The arguments in his defense don’t stand the test of time
In the wake of Bishop Joseph Strickland’s removal by Francis, the question of Francis’ own status has resurfaced. Is he really the pope? Or is he an imposter or an anti-pope or something worse?
When the question was initially raised years ago, quite a few Catholic theologians and commentators came to Francis’ defense. They quoted scripture, canon law, and past theologians, and they seemed quite confident that they were right and that critics of Francis didn’t know what they were talking about.
But, as the years passed and as Francis’ appointments, actions, and pronouncements became more obviously out of line with Catholic teaching, many of the arguments in defense of his legitimacy began to wear thin.
One frequently-used argument was that the although Francis seemed to flirt with heresy, he never went over the line because…well, because, as pope, he was being protected by the Holy Spirit from falling into grave error. As Jeffrey Mirus observed in one of his columns, “the Holy Spirit through the charism of infallibility, makes it impossible for a pope to bind the whole Church to error.”

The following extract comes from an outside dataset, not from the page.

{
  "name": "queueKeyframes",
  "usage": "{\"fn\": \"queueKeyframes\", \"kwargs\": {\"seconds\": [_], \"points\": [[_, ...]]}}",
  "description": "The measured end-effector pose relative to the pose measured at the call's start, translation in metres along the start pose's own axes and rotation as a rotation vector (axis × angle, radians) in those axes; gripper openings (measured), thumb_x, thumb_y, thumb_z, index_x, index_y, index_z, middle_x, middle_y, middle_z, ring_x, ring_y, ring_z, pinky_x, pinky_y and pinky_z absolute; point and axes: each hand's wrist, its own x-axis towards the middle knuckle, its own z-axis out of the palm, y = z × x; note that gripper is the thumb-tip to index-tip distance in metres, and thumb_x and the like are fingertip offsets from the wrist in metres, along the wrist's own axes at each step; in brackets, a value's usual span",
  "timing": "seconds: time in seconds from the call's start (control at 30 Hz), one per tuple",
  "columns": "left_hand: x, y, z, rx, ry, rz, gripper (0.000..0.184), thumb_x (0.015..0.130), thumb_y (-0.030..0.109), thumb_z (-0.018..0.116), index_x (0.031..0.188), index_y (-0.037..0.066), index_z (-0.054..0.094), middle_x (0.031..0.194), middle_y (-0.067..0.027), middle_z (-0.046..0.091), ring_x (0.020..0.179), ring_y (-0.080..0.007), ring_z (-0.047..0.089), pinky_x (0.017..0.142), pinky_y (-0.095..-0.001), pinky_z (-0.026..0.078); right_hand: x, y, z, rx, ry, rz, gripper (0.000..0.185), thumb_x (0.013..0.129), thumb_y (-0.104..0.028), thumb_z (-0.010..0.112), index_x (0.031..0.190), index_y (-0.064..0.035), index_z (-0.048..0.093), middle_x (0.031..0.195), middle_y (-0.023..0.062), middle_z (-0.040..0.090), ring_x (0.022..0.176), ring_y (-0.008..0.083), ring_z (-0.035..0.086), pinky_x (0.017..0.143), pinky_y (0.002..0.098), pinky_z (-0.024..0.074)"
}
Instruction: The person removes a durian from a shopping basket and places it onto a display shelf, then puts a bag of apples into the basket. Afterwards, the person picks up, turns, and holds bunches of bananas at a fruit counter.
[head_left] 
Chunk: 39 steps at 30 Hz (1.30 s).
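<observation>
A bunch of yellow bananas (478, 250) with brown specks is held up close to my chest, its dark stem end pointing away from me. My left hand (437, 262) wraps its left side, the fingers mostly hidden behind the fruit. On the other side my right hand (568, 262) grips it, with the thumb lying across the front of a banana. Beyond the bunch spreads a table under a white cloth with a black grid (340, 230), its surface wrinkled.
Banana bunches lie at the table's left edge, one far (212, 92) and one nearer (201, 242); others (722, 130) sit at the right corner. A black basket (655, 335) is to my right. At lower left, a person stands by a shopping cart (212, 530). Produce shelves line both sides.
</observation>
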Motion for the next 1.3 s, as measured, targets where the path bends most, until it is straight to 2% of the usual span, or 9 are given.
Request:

But this is a circular argument. It assumes as true the thing that has to be proven—namely, that Francis is really the pope. But, as Francis continues to rewrite the faith along heterodox lines, Catholics will be forced to reconsider the role of the Holy Spirit in all this. If Francis is really the pope it must mean that the Holy Spirit does not provide nearly as much guidance to popes as Catholics have supposed. If Francis is really the pope, it means that the Holy Spirit gives popes much more leeway than many of us had imagined.
The oft-used argument that there have been several bad popes (about thirty) has the same effect. If the Spirit permits bad popes to be elected, then it must mean that the Cardinal-electors have more freedom to make a mess than is commonly thought.
But if the Holy Spirit permits the election of bad popes, why are we so sure that he would prevent the election of a false pope? Does he ensure that the majority of cardinals will be immune to deception or self-deception or to political pressure—or blackmail?